The behavior of the city officials in the Schur case begs the question: How many similar deaths in the US are treated in this fashion? 

It is believed that Schur had enough money to pay his electricity bill. Tragically, neighbors report that money for the bill was found on a table not far from the man’s frozen body. Schur’s 67-year-old nephew, William Walworth of Florida, told the Associated Press, “It’s definitely not a situation where money is an issue. The issue has to do with the mental faculties you have and your ability to make good decisions.”

The question of whether or not Schur had the money to pay his bill is a secondary matter. Whether a household is able to pay—and perhaps Schur was physically or mentally unable to do so—should not affect delivery of heat, electricity and water, which are among the most rudimentary necessities of modern life. 

Schur’s freezing death is also an indictment of how US society treats its elderly. Since January 17, four people over the age of 80 have been found frozen in Michigan. Doubtless there are many other such incidents across the country that never come to light. Many of these elderly people fall down near their homes, their bodies only discovered hours, or even days later. 

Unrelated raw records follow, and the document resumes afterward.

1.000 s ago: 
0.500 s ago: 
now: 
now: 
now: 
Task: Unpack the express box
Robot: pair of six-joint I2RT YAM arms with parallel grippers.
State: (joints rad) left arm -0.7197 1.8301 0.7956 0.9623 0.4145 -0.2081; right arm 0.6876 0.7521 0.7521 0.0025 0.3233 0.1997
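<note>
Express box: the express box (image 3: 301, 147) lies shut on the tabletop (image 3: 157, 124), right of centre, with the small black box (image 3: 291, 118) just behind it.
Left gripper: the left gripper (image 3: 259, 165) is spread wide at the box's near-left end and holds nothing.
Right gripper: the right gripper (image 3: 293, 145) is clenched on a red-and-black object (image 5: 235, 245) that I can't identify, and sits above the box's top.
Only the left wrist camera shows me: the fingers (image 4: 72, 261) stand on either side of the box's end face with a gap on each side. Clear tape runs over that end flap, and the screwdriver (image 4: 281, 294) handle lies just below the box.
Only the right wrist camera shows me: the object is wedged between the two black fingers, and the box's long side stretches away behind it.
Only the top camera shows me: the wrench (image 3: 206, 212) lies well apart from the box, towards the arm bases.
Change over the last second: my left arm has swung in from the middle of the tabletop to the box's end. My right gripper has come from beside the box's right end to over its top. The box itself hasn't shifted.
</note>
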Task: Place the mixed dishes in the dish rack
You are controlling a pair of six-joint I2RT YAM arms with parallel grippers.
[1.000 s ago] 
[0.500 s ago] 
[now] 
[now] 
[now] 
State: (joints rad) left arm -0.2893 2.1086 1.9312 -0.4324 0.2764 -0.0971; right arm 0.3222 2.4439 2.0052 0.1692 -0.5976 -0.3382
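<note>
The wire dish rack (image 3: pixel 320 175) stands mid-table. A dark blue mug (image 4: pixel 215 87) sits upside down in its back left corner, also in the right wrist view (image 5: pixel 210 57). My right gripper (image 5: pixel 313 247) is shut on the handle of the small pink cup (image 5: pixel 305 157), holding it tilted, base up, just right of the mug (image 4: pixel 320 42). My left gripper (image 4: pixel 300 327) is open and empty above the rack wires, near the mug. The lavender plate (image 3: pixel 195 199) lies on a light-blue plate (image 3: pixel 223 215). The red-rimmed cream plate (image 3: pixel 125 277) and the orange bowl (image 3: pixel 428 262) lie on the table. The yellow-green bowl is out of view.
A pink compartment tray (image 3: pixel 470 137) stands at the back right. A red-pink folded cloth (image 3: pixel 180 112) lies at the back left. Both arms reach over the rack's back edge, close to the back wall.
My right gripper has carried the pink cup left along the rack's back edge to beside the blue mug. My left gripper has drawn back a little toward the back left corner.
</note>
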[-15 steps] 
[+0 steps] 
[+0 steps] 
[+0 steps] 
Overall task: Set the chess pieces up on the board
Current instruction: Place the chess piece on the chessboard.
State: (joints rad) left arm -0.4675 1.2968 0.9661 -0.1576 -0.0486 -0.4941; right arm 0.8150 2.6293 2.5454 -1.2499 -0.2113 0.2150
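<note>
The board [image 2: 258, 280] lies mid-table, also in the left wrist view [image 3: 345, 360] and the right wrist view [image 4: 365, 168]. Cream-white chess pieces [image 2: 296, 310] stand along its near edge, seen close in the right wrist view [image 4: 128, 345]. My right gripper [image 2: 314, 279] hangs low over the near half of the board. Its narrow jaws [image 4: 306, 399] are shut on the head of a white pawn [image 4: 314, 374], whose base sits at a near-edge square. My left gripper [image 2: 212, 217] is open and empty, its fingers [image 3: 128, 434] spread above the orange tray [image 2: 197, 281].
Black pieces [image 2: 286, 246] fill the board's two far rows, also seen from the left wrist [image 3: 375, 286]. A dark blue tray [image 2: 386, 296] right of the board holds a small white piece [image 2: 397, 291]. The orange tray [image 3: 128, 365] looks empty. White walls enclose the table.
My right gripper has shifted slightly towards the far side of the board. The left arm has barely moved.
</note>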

The government is able to find trillions of dollars to bail out the largest banks and to conduct imperialist wars around the globe, but it will not provide the resources necessary to afford elderly workers safe and secure retirements. Care for the elderly in the US is viewed as “individual responsibility.” This attitude was summed up by the city manager of Bay City, Robert Belleman, who offered this advice after the manner in which Schur died finally escaped the city’s efforts to treat it as a normal passing: “I’ve said this before and some of my colleagues have said this: Neighbors need to keep an eye on neighbors.”

In recent days, the bitter cold has taken more lives in Michigan.

On Tuesday, the body 67-year-old Daniel Hayes was found in his truck—where he lived because he had no heat, electricity or running water in his house. Hayes lived in a semi-rural area of Wayne County, not far from Detroit.

“We’re figuring he lived in the truck because there was a space heater hooked up to a generator outside the vehicle,” Detective Sgt. Michael Czinski Czinski told the Detroit News. “The heater was inside with the cord running to the generator.” The corpses of two dogs, likely starved, were found in a doghouse near the truck.

On Wednesday, the Detroit News reported that the body of what was likely a homeless man was found frozen in a solid block of ice, with only its lower legs exposed, in the elevator shaft of an abandoned warehouse in Detroit. The warehouse is home to many homeless people. In a searing indictment of social conditions in Detroit, a city whose name was once synonymous with American industrial might, the body was left for two days, even after being reported. Neither police operators nor the 911 emergency service followed up on repeated requests from a Detroit News reporter that the body be removed from the ice. According to the homeless inhabitants of the warehouse, the body had been there for weeks.

There are an estimated 19,000 homeless people in Detroit, or 1 in every 50 of the city’s population.